WWII vet hits 100, targets 101
Last updated 1/5/2021 at 8:04pm
Ray Fontenot has voted in 20 Presidential elections.
"Every president from Roosevelt to Biden," he said Tuesday as the dishes were cleared from his 100th birthday party, a small family affair.
"I voted for [Franklin] Roosevelt twice."
Born on Jan. 5, 1921 and raised in Grand Prairie, Louisiana, near Opelousas, the World War II vet and DuPont retiree was actually alive during the final days of the Woodrow Wilson administration, just after the ends of World War I (1918) and the Spanish Flu pandemic (1920).
Warren G. Harding, Calvin Coolidge and Herbert Hoover were others who won presidential elections during Fontenot's youth.
Today, the newly minted centenarian looks like he could still crawl into position as a belly gunner in a B-24 bomber and keep a keen eye out for enemy fighters.
There's a sparkle in his eyes.
Did you know that in 1999, at age 98, he became the oldest Texan to have a heart valve replacement?
He only needed a one-night stay in the hospital then. Same with his recent surgery to remove a salivary gland tumor.
"He's a tough old bird," said his daughter, Belinda Cormier.
But his hearing's not good and, with coronavirus protocol requiring plenty of distance between he and the masked interviewer, Cormier sat in the middle of the two and relayed questions and answers Tuesday.
She says only Covid-19 safety measures have slowed her dad down.
"He still has his driver's license and he likes to drive through Whataburger and Dairy Queen, but misses sit-down visits with friends and from St. Mary's Catholic Church and the Knights of Columbus.
"For a year now, that's come to a stop, because of the virus," Cormier said. "He's not as active as he used to be."
Fontenot, who tends a garden and a tiny Chihuahua named Nikki, is a longtime fan of the Houston Astros baseball team.
Besides current Astros George Springer and Jose Altuve, a couple players from the team's first two decades, Joe Morgan and Nolan Ryan, are favorites of Fontenot, says his grandson, Paul Hebert.
Growing up on a farm in Louisiana meant Fontenot wasn't immediately aware of the Great Depression.
"Of course, he didn't know what was going on in the big world. He had plenty of food, and he had a roof over his head," Cormier said.
He was part of a graduating class of seven at Grand Prairie's school and spent two-plus years in the Civilian Conservation Corps before marrying Virgie, his wife of 70 years until she passed away in 2011.
He enlisted in the Army Air Corps in 1942 and was discharged in 1946. He trained as part of a bomber crew but the war ended before he saw combat.
After the war and before DuPont, Ray joined his dad in Orange, working in the Consolidated Steel shipyard.
Ray and Virgie built their first house in Groves, then moved to Orange in 1960. The couple had one child. Belinda and her husband, Johnny Cormier, and son Paul make up Fontenot's immediate family.
But they are hardly his only family, as proven by dozens of birthday cards from second and third cousins piled up in front of him.
"The Fontenot family has stayed close," Cormier said.
Ray attends family reunions annually. Except in 2020, of course.
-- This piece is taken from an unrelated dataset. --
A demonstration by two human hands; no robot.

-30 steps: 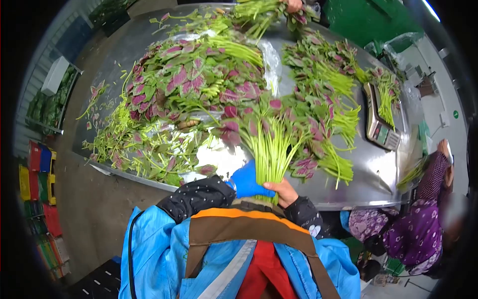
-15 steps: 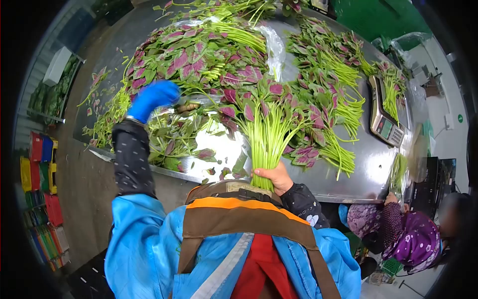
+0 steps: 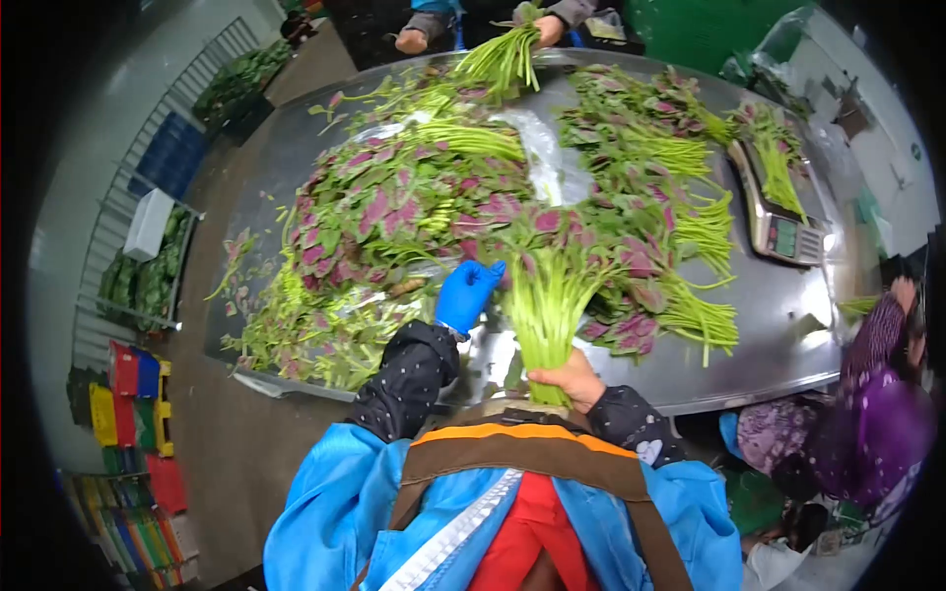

"I've had pretty good health all these years and I've made history on my father's side of the family, the first one to reach 100," Fontenot said. "But I've lost all of my friends my age."
On the big day of his 100th birthday, his daughter relayed a request to name his favorite baseball player and Fontenot looked puzzled.
He thought she asked him to name his favorite breakfast place.
But there was no hesitation when she asked him to name the favorites of all the presidents his life has seen.
"Roosevelt, Eisenhower and Clinton," he said. "I'm not going to tell you about the worst."
While clearly not wanting to say anything that would cause a stir, Fontenot acknowledged another worst on his list included the state of the union.
The virus and the politics, viral politics and the politics of the virus have created a weird climate.
"This is the worst I've ever seen this country," said the 100-year-old man. "It's too divided. It isn't going to work."
He will be watching for a solution in his second 100 years.